Oh, and there’s this: Sen. Marsha Blackburn, R-Tennessee, has signed on as a sponsor to a Senate bill to deny federal funds to school districts to teach the 1619 Project -an initiative by The New York Times that places slavery and its consequences at the center of U.S. history – as part of its curriculum.
The bill’s principal sponsor, Sen. Tom Cotton, R-Arkansas, has had it in for the project ever since he was attacked on Twitter for defending slavery as a “necessary evil,” and became embroiled in a debate with Nikole Hannah-Jones, the journalist who spearheaded the project for The New York Times, over the issue.
Thing is, critical race theory isn’t being taught in schools. But the laws to ban it are written in ways that will intimidate many teachers into not teaching Black history at all; like, for example, forbidding lessons that cause psychological distress or pain for a student because of his or her race.

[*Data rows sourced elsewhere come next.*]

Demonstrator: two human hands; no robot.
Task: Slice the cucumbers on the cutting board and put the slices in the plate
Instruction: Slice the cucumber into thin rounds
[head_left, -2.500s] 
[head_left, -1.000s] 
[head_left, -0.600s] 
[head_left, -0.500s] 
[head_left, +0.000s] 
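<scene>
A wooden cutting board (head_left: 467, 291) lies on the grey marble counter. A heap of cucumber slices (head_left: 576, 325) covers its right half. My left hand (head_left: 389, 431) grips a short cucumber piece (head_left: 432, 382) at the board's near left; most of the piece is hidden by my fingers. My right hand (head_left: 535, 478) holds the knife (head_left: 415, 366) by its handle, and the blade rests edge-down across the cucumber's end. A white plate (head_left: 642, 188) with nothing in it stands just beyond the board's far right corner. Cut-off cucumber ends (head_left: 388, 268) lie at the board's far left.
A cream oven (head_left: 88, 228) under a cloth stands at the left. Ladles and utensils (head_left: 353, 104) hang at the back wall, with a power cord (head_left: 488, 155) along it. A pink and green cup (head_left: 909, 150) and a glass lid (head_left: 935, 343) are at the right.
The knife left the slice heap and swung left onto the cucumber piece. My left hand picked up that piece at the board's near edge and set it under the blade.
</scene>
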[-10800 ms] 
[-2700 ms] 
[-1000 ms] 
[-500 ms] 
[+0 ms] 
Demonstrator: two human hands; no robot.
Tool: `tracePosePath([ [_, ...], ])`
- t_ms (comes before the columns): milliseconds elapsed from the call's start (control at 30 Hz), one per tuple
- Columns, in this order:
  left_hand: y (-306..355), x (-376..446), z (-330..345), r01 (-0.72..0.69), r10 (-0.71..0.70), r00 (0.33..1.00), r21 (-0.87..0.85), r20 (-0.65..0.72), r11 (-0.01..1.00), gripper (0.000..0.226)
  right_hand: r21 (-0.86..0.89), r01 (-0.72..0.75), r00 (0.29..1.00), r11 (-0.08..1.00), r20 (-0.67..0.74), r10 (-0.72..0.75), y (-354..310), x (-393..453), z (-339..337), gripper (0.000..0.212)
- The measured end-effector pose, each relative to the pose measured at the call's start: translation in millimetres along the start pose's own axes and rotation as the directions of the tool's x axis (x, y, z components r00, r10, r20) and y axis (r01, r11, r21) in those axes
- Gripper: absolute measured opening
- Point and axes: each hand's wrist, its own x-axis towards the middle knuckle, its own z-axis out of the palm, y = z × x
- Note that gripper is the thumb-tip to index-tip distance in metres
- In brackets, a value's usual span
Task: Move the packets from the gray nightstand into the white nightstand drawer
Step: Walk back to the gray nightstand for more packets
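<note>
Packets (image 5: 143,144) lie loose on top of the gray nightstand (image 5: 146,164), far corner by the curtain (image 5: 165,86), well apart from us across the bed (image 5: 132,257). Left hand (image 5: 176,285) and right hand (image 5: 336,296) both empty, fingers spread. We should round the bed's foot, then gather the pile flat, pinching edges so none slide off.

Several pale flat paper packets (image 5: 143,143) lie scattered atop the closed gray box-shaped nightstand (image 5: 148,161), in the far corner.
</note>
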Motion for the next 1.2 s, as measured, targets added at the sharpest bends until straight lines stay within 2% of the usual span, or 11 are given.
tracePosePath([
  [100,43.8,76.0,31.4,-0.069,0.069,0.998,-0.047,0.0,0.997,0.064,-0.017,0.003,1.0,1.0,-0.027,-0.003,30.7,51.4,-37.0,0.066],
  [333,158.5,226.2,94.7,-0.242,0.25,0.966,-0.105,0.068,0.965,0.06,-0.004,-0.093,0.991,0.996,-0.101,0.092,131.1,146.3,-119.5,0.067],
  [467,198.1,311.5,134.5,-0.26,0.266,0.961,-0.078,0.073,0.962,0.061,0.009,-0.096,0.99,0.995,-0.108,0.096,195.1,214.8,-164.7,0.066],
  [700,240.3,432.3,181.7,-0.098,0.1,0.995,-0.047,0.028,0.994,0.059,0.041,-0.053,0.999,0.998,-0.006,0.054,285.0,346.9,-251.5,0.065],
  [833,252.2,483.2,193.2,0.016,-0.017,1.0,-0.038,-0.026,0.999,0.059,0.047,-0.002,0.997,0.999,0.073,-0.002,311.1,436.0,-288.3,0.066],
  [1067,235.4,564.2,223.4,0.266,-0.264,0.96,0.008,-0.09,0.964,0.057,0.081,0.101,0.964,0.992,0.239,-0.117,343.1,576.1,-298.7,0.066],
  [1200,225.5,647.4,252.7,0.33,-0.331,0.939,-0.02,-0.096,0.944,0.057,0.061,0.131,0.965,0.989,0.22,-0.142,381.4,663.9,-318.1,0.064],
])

Meaning that, if a lesson on slavery and Juneteenth causes a student to burst into tears, that teacher could be in trouble.
So, Blackburn, Cotton and other Republican lawmakers are doing what racists do: Using the power of the law to deny Black people their humanity.
That's why Juneteenth, as well as the Martin Luther King Jr. holiday and other occasions that celebrate Black history, illuminate Black struggles and celebrate Black triumphs, have now been conscripted into a larger battle: They must fill in the spaces in U.S. history that racist lawmakers would prefer to leave blank.
Their role is now one of resistance as well as revelry.
And Franklin is totally here for it.
“When they walk away from Juneteenth, when they walk away from the outdoor museum, there should be some conversations about change,” Franklin said.
“We added some components, some visual components, so that children will ask: 'Mommy, who was Breonna Taylor? Who was George Floyd?' That’s so they can have these hard conversations with their children, so that they know what’s right is right, and what’s wrong is wrong, and we’re not going to cover it up…
“We don’t care if they take it [racism lessons] out of the schools. The village will educate the village.”
Ideally, instructors should be able to freely teach about slavery and the impact that racism has wrought on U.S. institutions, so that what students learn at celebrations like Juneteenth can be put into context and debated in class.
It’s also ironic that white lawmakers like Blackburn and Cotton, and state lawmakers like Brian Kelsey, R-Germantown, and Mark White, R-Memphis, are doing what the slavers in
Texas did in 1863 by vilifying the 1619 Project and critical race theory.
Like those slavers, who didn’t want to face the fact that slavery was over, those lawmakers are trying to erase the teaching of truths they don’t want to face.
Yet the fact that so many Republican lawmakers believe ignorance is power means that Black people and others who know better must use whatever means possible to illuminate knowledge as power.
That’s what Franklin has been doing with Juneteenth.
“I am committed to making people understand what Juneteenth means,” she said. “We cannot erase the history, we must embrace the history, and understand that it’s a day for change, and that we want to be the agents of the history that we don’t want to repeat.”
So, as Juneteenth has emerged as a holiday for celebration and education, next up should be a 1619 celebration to commemorate the year that the first enslaved Africans landed on these shores.
During an August in the future. In a park near you.